NEA Daily and Sunday Comics

NEA Booklet 01 100

Among my collection of Kreigh Collins’s comics is a sampler of NEA comics from mid-1955. It looks likel the entire NEA comic package for the week of May 23–29, 1955 — but I’m not sure because it’s the only one of its kind I’ve ever seen.

It’s a 32-page, self cover, black and white tabloid, printed on a coated stock. Curiously, it isn’t bound in any way, so the eight individual sheets that it consists of can be pulled apart and put back together with ease. Because of its lack of staples, nice reproduction quality, and decent paper stock, I wonder if it wasn’t intended for newspapers to use for printing their comic sections.

If not, it apparently made for a nice keepsake for the NEA artists whose work was contained inside. As a young boy, I remember stacks of these things piled in Grandpa Collins’ studio. And of course I noticed the comic that appeared inside the front cover!

NEA Booklet 02 100

Beyond that, I’m not sure how far I read. I might’ve skipped the Sunday and daily Boots and Her Buddies comics (by Edgar Martin), but who could resist V.T. Hamlin’s Alley Oop?

It’s interesting to see which strips had daily versions, and which were Sunday-only. Although the topic of Kevin the Bold becoming a daily came up between Collins and his NEA boss, Ernest Lynn, it never happened.

I’m not too well-acquainted with many of the other comics that follow, but I am familiar with others (mostly due to seeing them on the backs of my Kevins). I recognize the name Walt Scott, since he drew the charming illustration that the NEA staff gave my grandfather on the occasion of his twin sons’ birth (in February, 1951).

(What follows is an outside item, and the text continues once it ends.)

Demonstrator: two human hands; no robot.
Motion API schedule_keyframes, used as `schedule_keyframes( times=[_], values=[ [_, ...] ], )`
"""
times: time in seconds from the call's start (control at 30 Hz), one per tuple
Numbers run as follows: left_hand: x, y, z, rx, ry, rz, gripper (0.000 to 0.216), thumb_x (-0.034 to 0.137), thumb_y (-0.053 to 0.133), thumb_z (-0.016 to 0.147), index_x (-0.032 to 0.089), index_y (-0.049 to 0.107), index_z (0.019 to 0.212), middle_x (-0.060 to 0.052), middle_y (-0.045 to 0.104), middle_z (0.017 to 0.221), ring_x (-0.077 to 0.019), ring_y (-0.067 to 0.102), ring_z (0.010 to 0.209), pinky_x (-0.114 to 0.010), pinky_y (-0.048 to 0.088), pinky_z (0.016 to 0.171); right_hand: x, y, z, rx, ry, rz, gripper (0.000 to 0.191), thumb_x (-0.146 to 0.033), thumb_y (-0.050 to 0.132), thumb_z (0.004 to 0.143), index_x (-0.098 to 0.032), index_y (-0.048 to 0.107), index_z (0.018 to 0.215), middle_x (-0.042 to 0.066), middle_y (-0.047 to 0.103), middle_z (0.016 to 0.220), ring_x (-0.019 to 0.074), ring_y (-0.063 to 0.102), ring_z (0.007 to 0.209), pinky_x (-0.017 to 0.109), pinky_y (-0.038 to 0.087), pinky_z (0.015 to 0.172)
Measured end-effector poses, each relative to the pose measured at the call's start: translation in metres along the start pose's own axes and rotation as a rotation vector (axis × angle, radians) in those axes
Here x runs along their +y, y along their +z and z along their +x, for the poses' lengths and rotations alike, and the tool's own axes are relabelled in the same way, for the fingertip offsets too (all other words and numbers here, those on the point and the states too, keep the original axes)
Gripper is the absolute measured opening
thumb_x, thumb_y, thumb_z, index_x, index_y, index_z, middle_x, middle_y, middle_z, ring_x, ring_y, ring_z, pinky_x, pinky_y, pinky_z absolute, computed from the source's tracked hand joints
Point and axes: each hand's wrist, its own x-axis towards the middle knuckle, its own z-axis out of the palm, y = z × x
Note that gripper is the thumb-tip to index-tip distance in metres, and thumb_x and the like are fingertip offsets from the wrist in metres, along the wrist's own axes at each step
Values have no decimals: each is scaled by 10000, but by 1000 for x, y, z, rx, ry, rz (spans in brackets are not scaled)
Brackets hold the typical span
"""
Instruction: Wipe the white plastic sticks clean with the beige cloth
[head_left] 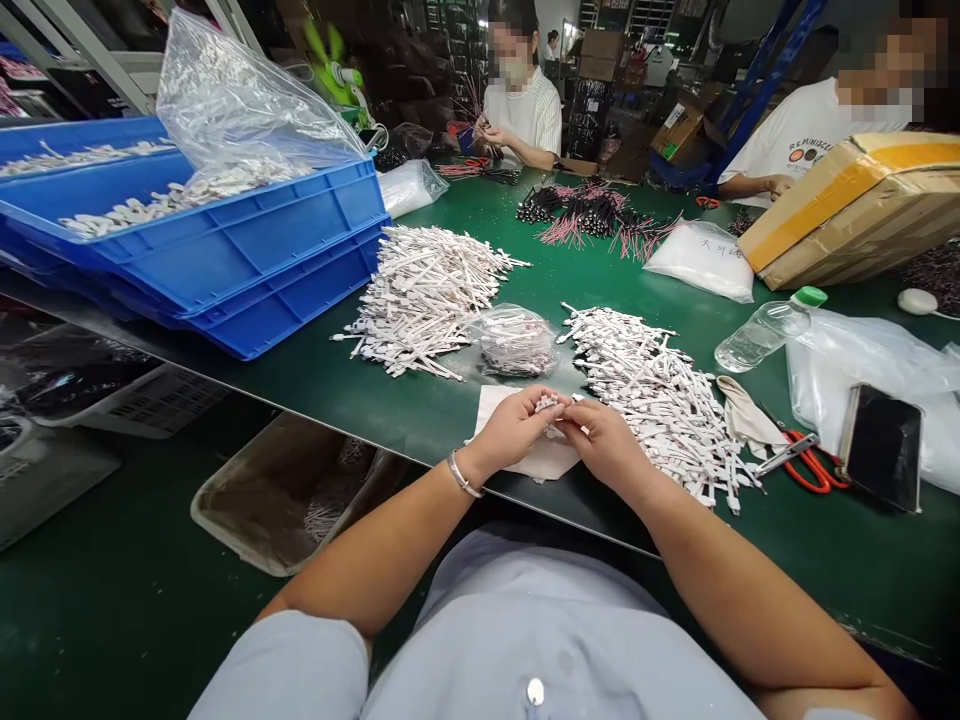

Besides Walt Scott (whose The Little People, below, ran on page 7), I’m familiar with Red Braucher (quite a character himself), Herbert W. Walker (Newspaper Enterprise Association president), Dean Miller (he illustrated the Vic Flint Sunday on page 15), and… that’s about it.

from NEA

Here’s Walt Scott’s take on Kreigh Collins serenading his newborn baby sons Kevin and Glen (while older sons David and Eric crack wise).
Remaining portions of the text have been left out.